The day I lost all my books – Uzor Maxim Uzoatu

It was a windy Tuesday evening, and the traffic jam in Ikeja GRA was choking.

I decided to get out of the car of filmmaker Mahmood Ali-Balogun in which I had been for the past hour or so.

Rain clouds were on high, and suddenly my phone rang.

The voice of my neighbour’s wife was straight to the point. “Come home, your house is on fire!”

I asked if any of my kids was caught up in the inferno, but the lady just insisted  that I should get home immediately.

A message from another neighbour, the artist Morgan Nwanguma, flashed on my phone: “Mr. Maxim there was fire in your house but put out now. Morgan.”

It was just past 6.30 pm. I hailed an okada, but the bike rider was a clumsy fellow who took an eternity to get his bearing.

In the end, I was at my home, and mercifully the kids were all okay, but my library was gone. The fire was stopped from getting to the bedroom and the children’s room but parts of the roofing were affected.

Water used in quenching the fire was being scooped out of the rooms by my banker niece and her younger brother with further help by some other neighbours.

I was more concerned with knowing if anybody was hurt than finding out the cause of the fire.

It was much later that I learnt that my son, Makanna, who was yet to be six then had gone to the room with a matchbox to do some firing!

The damage done to my many books, journals, newspapers, files and manuscripts was quite immense.  

I had promised Odia Ofeimun that I would undertake a thorough re-proofing of the already launched anthology of poems, Lagos of the Poets, that he edited, and I was actually done, having cross-checked the published poems with some of the titles of the poets in my library.  

Poor me, I left the corrected version on the cane couch in my library, and it was right there that the fire started, burning to ashes all the work that I had done.

It was my lecturer at Ife, Kole Omotoso, who qualified one of his plays, Shadows in the Horizon, with the subtitle “the combustibility of private property”.

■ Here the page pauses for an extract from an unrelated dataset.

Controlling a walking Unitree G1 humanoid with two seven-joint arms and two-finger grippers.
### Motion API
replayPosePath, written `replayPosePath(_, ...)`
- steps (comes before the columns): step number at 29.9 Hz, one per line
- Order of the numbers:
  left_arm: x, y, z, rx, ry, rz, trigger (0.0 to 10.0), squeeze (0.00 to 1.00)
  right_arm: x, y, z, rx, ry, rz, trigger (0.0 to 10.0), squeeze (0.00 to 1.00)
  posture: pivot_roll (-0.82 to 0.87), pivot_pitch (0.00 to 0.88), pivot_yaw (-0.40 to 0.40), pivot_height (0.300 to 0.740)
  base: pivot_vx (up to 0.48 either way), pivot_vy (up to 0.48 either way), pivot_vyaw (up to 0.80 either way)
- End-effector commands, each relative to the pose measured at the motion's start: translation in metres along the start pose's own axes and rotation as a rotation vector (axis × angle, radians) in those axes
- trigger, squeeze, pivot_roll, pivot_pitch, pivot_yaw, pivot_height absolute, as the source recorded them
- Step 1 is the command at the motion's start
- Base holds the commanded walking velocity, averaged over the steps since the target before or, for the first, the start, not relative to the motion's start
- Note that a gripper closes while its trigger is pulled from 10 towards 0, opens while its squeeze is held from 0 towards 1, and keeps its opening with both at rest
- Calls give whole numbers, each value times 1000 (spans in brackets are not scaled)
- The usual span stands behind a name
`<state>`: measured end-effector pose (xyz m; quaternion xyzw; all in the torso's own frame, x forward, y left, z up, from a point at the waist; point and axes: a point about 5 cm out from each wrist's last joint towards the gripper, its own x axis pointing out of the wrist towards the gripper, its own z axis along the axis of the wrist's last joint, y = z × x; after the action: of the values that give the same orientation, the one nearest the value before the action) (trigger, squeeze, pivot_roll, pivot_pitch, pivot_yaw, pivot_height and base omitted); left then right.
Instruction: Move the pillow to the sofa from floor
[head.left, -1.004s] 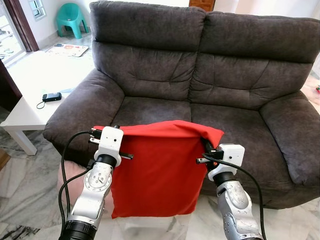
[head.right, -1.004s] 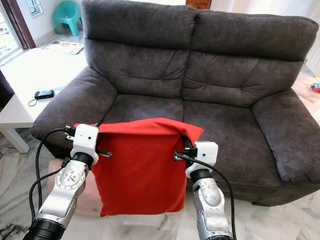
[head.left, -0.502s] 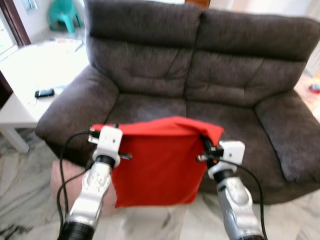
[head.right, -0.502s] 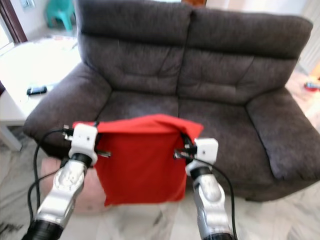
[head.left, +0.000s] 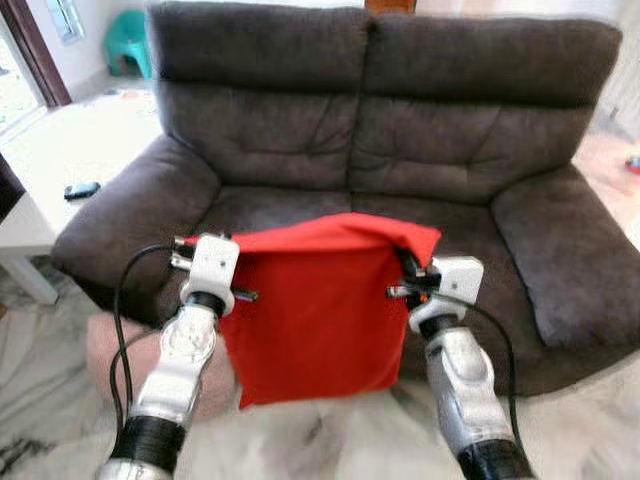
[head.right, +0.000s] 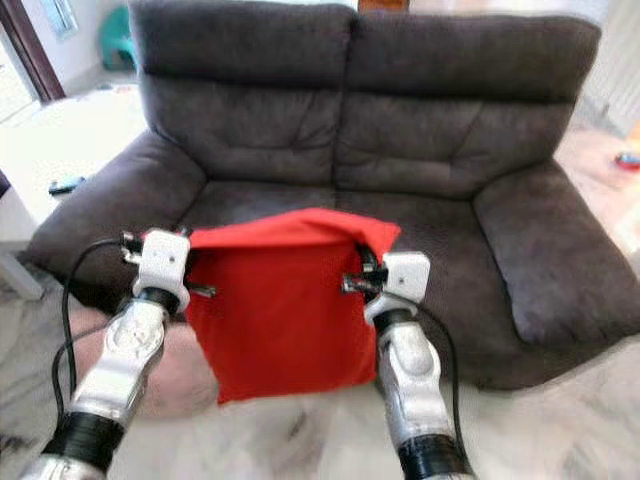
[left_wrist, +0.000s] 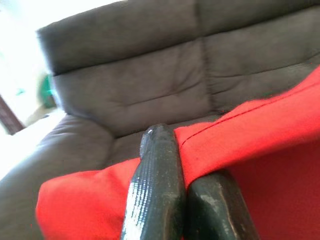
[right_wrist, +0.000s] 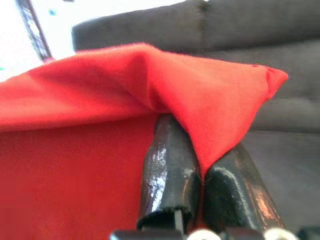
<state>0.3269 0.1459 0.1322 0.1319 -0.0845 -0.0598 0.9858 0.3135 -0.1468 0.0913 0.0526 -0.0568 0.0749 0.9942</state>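
2 silver arms hold a flat red fabric pillow (head.left: 318, 300) up in front of a dark grey plush 2-seat sofa (head.left: 380, 150), the pillow hanging like a sheet off the floor. Far left stands a white low table (head.left: 40, 170) with a small black device (head.left: 81, 189) on it, and a teal plastic chair (head.left: 127, 50) sits behind that by the wall. The left gripper (left_wrist: 172, 150) pinches the pillow's upper left corner, its 2 black fingers pressed together with the red cloth caught between them near the tips. Below that arm, a pale pink cushion (head.left: 110, 345) lies on the marbled floor (head.left: 330, 440) against the sofa's front. The pillow's top edge sags slightly and spans across to the right gripper (right_wrist: 202, 170), whose jaws are likewise clamped on the upper right corner, the fabric draped over the fingertips. The pillow's lower edge hangs level with the sofa's base, just short of the seat cushions.
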Motion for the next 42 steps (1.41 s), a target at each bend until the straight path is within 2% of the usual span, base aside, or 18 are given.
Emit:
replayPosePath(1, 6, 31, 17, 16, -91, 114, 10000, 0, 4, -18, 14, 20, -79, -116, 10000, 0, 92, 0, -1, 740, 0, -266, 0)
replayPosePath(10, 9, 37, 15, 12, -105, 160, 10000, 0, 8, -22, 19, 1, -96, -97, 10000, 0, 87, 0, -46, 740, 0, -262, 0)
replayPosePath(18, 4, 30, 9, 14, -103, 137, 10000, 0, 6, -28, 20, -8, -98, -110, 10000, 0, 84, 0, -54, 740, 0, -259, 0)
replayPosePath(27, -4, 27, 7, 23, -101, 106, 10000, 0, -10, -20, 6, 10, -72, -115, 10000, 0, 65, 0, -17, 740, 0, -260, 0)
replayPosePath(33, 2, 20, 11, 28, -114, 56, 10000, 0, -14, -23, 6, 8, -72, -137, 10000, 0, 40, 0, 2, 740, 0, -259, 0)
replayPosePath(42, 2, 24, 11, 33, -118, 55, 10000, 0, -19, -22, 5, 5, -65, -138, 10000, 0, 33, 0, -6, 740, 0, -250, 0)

Books can indeed be combustible.

Looking around the charred remains of my library, I saw Uche Nduka’s Second Act from which Odia had selected the poem “Allen Avenue” with burnt black edges as though it had been used to light an akara woman’s fire.

All the poems I had consulted in my labour of love, that is, preparing a second edition of Odia’s anthology, literally passed through the fire.

Nduka Otiono’s Voices in the Rainbow was charred like the burnt roadside dodo that he was so fond of before relocating to Canada.

The fire punished Ogaga Ifowodo’s collection in the manner that the angry poet had asked God to punish Lord Lugard!

Lola Shoneyin’s collection saw hot fire such that one could make meaning of the poet sitting on an egg!

Not even my closest friends knew that I had a car, let alone a car that came with its manual in an age when they were all using second-hand manual-less tokunbo cars. Well, the manual of the Chevrolet Epica car felt the fire I had denied the engine of the car.  

In short, I saw all the signs and wonders germane to the new wonder churches in the confusing moments at my library that evening.

My electric typewriter was burnt out like the modern day leper that it now represents!

All the newspapers stored in the library could aptly be described as a bonfire of the vanities.

The grandee laptop I inherited from Adewale Maja-Pearce went with the inferno, together with all the manuscripts of novels, plays and poems stored therein. It’s even impossible thinking of retrieving the poems I had planned to publish as I did not have longhand versions of the works.

What is worse, I do not memorize my poems, as I happen not to be a fan of my own writing, a fact I had revealed to Bilikisu Labaran of the BBC at Bush House, London when she could not get me to remember any lines of my love poems while she was interviewing me!

I needed to go back to rewrite the poems from scratch as I could not remember any of the lines I had penned before.

The spirits up there have since told me it served me right for treating poetry with levity!

But then, I cannot complain much, for immediately Odia Ofeimun learnt of my burnt library he instantly donated two cartons of books to me.

I count myself as being blessed despite the losses.

Now, many moons later, I feel poised to reissue the burnt books and manuscripts.

The literary life must perforce be back on track no matter the torrid fumes of fire.